Re: Listen / Notify - what to do when the queue is full

From: Joachim Wieland <joe(at)mcknight(dot)de>
To: Simon Riggs <simon(at)2ndquadrant(dot)com>
Cc: Alvaro Herrera <alvherre(at)commandprompt(dot)com>, Jeff Davis <pgsql(at)j-davis(dot)com>, Tom Lane <tgl(at)sss(dot)pgh(dot)pa(dot)us>, Greg Smith <greg(at)2ndquadrant(dot)com>, Heikki Linnakangas <heikki(dot)linnakangas(at)enterprisedb(dot)com>, "Florian G(dot) Pflug" <fgp(at)phlo(dot)org>, Josh Berkus <josh(at)agliodbs(dot)com>, pgsql-hackers(at)postgresql(dot)org, Arnaud Betremieux <arnaud(dot)betremieux(at)keyconsulting(dot)fr>
Subject: Re: Listen / Notify - what to do when the queue is full
Date: 2010-02-14 16:22:12
Message-ID: dc7b844e1002140822s3329a59el3fb953afff3e40ba@mail.gmail.com
Views: Raw Message | Whole Thread | Download mbox | Resend email
Thread:
Lists: pgsql-hackers

On Sun, Feb 14, 2010 at 2:46 PM, Simon Riggs <simon(at)2ndquadrant(dot)com> wrote:
> Some minor review comments without having taken in much of previous
> discussion:
>
> * Patch doesn't apply cleanly anymore, close.

New version is rebased against current HEAD.

> * In async.c you say "new async notification model". Please say "async
> notification model in 9.0 is".

I haven't changed that line at all... ;-) But the fact that the
former "new async model" is now the old one really shows that a
version number makes sense here.

> In (2) you say there is a central queue,

fixed with some additional comments.

> * There is no mention of what to do with pg_notify at checkpoint. Look
> at how pg_subtrans handles this. Should pg_notify do the same?

Actually we don't care... We even hope that the pg_notify pages are
not flushed at all. Notifications don't survive a server restart
anyway and upon restart we just delete whatever is in the directory.

> * Is there a lazy backend avoidance scheme as exists for relcache
> invalidation messages? see storage/ipc/sinval...

We cannot avoid a lazy backend. If a listening backend is (probably
idle) in a running transaction we don't clean up the notification
queue anymore but wait for the slowest backend to do it. But there are
other effects of long running transactions that you will probably
notice long before your notification queue gets filled up.

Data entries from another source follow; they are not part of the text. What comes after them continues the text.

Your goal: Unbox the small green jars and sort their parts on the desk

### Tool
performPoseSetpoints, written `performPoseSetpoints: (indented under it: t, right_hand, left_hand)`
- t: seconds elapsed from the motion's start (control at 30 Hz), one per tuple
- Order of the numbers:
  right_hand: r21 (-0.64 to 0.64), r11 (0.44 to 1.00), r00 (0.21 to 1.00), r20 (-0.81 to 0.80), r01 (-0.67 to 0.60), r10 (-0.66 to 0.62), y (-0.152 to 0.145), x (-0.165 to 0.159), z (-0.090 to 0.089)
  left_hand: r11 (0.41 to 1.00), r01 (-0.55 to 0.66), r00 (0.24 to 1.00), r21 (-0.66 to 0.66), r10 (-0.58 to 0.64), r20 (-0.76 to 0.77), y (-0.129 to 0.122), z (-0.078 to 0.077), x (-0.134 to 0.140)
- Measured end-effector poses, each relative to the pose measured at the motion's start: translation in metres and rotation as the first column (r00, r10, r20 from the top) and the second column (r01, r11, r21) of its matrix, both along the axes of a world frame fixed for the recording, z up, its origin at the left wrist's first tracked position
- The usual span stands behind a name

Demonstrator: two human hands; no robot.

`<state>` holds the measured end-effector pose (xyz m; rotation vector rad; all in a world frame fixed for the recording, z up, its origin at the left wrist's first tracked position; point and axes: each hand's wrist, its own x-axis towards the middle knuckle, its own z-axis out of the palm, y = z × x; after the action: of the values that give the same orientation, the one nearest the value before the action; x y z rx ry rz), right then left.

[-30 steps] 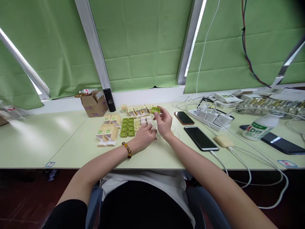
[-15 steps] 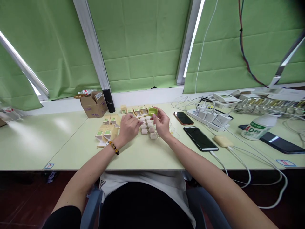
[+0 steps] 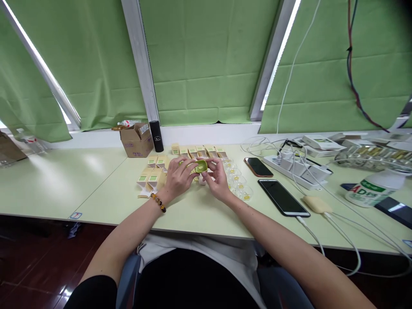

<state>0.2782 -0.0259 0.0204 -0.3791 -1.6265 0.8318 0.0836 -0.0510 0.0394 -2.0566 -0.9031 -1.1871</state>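
Between my two hands is a small lime-green case (image 3: 201,166), its hollow side facing up. My right hand (image 3: 218,179) pinches its right end between thumb and fingers. My left hand (image 3: 180,177) is closed at its left side, fingers bent over the green edge; a bit of green also shows behind these fingers. Under the hands lie small pale blocks (image 3: 202,180), mostly hidden. Clear plastic pieces with yellow centres (image 3: 240,186) lie just right of my right hand. Left of my left hand stand small cream cartons (image 3: 151,179) with green squares, some with flaps up.
More cream cartons (image 3: 201,151) line up behind the hands. A cardboard box (image 3: 137,143) and a black cylinder (image 3: 156,136) stand at the back. To the right lie two phones (image 3: 283,197), a power strip (image 3: 298,171) with cables, a yellow charger case (image 3: 317,204) and a white bottle (image 3: 375,189).
The green case has come down and nearer, and my left hand has moved over to it. My view has turned slightly; the clear plastic pieces show more and the pale blocks less.
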Motion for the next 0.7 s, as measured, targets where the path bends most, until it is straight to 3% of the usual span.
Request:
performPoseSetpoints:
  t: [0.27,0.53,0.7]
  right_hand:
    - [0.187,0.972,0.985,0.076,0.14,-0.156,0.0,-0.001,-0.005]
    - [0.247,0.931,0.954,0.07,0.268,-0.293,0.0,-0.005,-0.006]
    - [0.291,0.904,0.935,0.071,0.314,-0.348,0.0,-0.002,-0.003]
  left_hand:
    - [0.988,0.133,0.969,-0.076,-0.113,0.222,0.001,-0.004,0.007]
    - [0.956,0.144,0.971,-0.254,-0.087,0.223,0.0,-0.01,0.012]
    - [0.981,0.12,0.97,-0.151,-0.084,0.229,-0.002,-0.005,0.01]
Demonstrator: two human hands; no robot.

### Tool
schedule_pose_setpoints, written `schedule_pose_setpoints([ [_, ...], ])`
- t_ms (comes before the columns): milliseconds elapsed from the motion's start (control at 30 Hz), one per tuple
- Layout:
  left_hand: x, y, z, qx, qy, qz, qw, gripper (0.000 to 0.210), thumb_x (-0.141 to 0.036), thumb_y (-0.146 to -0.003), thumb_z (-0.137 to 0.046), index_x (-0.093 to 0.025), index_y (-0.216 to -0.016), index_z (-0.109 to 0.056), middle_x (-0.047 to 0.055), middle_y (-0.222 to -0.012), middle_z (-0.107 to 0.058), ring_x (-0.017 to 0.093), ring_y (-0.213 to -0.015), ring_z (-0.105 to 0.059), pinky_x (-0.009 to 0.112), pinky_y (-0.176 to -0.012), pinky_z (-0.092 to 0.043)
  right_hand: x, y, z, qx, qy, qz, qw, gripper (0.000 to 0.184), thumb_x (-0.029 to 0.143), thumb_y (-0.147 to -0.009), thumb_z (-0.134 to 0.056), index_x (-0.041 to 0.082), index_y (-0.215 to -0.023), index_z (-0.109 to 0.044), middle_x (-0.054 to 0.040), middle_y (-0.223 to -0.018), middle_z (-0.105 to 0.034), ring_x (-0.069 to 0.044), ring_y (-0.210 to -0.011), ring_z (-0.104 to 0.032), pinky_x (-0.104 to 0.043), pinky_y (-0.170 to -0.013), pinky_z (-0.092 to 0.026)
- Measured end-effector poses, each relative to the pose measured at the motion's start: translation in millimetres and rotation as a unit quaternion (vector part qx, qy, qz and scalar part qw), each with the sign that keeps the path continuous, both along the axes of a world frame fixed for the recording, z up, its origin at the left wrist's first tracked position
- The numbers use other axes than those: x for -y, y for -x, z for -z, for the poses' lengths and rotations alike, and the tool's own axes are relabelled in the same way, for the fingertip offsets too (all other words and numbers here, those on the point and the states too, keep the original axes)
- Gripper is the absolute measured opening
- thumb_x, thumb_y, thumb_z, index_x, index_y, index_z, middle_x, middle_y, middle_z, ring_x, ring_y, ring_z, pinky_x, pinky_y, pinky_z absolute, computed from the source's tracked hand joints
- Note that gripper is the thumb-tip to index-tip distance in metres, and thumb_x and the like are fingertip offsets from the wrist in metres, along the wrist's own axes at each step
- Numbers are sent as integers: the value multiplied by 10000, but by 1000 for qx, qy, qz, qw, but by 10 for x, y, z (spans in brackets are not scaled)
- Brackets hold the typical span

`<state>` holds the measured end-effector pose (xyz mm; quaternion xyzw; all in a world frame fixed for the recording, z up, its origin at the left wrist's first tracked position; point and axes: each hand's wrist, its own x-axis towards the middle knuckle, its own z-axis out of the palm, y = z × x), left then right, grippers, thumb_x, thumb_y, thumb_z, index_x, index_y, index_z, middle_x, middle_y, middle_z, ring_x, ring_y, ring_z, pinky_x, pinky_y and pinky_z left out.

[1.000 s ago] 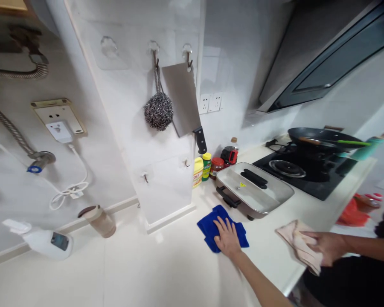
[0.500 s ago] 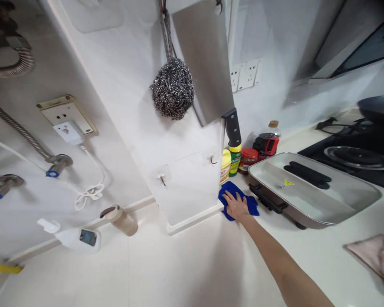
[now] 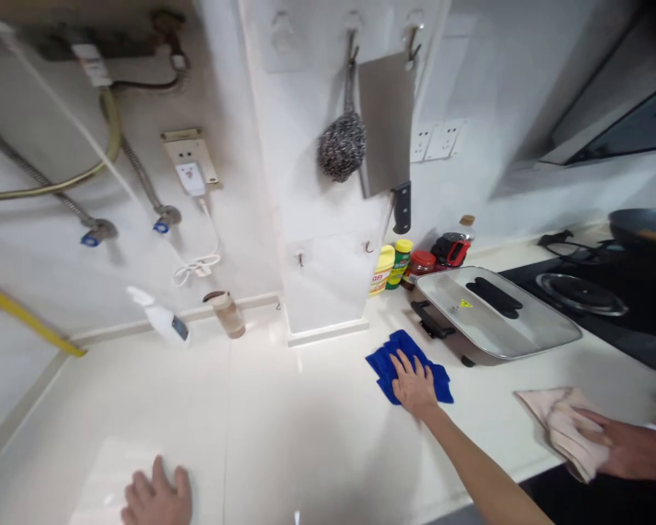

> OK, I see asyncQueueFillWarning() but nowhere else says it exists and
> there aren't any comments in it to say what it does or why
> * What do you expect the DBA to do when they receive a queue fill
> warning? Where is that written down?

Comment added as well as an errdetail for whoever sees this message:

WARNING: pg_notify queue is more than 50% full. Among the slowest
backends: 27744
DETAIL: Cleanup can only proceed if this backend ends its current transaction

I have also added a note in the NOTIFY documentation about this.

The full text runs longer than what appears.